Don’t trust that they’re being honest in their ad, either. Recently, I was looking at an ad for a Mustang Shelby GT500. The seller had a whole slew of bullet points with various add-ons and mods and how much each one cost him. It was his way of saying “look, this cost me a ton of money and I’m basically giving it away for free.” The one that caused me to actually laugh out loud was these floor mats that go for about $90. His price: $500.
- Don’t pay the full price quoted in the ad. Here comes the fun part: haggling. Whenever items change goods between individuals, there’s always a little wiggle room in terms of the pricing. Used cars can carry heavy price tags, so you might be able to knock at least $100 or $200 off the sale price. Whatever you do, don’t pay the price quoted in full. Channel your inner bargaining skills, and see how low the seller is willing to go.

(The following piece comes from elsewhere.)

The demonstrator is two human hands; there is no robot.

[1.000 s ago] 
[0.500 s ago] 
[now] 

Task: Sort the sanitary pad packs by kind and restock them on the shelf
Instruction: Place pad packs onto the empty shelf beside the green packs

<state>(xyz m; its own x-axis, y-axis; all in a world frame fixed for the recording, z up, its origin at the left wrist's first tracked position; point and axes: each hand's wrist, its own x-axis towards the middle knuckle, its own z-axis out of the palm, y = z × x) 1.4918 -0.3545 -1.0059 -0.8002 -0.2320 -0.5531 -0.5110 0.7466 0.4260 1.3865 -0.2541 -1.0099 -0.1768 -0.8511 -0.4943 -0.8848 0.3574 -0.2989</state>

- Again, don’t show up alone. Show up with a buddy when it’s time to complete the transaction. Don’t be caught off guard, alone in a terrible situation. By bringing a friend along, you’re increasing the likelihood that no harm will come your way. And it never hurts to get a second opinion, either. Don’t end up “car drunk” where you’re so obsessed with the potential great new ride that you overlook glaring problems. Having a friend there can keep you from buying something you’d eventually regret.
Now Go Get To Buyin' And Sellin'
Now that you have a Craigslist car buying and selling tutorial under your belt, it’s time to head over to Craigslist to either post your car ad or start searching for your next ride. Good luck!